## WHAT TO PRODUCE:
Beginning with the line below that contains "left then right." and ending with the line that contains "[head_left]", retype every line exactly. Pictures are not copied.

## DATA SECTION:
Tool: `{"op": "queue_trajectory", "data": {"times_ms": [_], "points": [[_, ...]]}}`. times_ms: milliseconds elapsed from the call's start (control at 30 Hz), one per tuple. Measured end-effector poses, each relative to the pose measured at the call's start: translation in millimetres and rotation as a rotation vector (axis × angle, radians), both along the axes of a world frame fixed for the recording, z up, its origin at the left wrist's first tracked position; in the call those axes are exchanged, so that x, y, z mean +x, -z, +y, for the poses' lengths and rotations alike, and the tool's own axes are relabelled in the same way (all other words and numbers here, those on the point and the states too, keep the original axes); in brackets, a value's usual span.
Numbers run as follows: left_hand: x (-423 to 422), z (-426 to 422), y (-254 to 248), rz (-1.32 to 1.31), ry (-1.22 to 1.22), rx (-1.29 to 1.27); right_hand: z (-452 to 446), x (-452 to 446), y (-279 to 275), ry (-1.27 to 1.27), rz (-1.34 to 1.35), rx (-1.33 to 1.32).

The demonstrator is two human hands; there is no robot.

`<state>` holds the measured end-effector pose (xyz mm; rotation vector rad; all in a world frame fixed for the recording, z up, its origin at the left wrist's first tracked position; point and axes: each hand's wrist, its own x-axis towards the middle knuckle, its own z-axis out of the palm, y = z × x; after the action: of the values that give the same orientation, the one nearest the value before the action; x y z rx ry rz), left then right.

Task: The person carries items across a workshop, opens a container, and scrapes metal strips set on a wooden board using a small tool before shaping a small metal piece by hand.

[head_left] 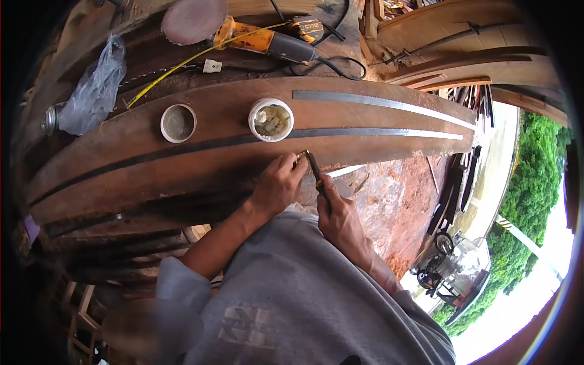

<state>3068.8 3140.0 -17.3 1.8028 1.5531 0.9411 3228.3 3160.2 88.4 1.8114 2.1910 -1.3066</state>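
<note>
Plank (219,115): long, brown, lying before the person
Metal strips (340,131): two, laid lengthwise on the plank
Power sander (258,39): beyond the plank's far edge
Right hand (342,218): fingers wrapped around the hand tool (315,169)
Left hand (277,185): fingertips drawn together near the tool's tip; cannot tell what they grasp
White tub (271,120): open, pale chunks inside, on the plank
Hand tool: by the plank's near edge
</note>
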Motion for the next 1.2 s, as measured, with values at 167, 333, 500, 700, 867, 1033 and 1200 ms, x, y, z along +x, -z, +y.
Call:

## EXERCISE SOLUTION:
`<state>` holds the measured end-effector pose (xyz mm; rotation vector rad; all in a world frame fixed for the recording, z up, its origin at the left wrist's first tracked position; point and axes: each hand's wrist, its own x-axis towards the middle knuckle, its own z-axis out of the palm, y = z × x; after the action: of the values that give the same orientation, the one nearest the value before the action; x y z rx ry rz), left then right.

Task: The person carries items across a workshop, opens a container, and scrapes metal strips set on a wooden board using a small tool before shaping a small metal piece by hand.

[head_left] 

No more output is expected here.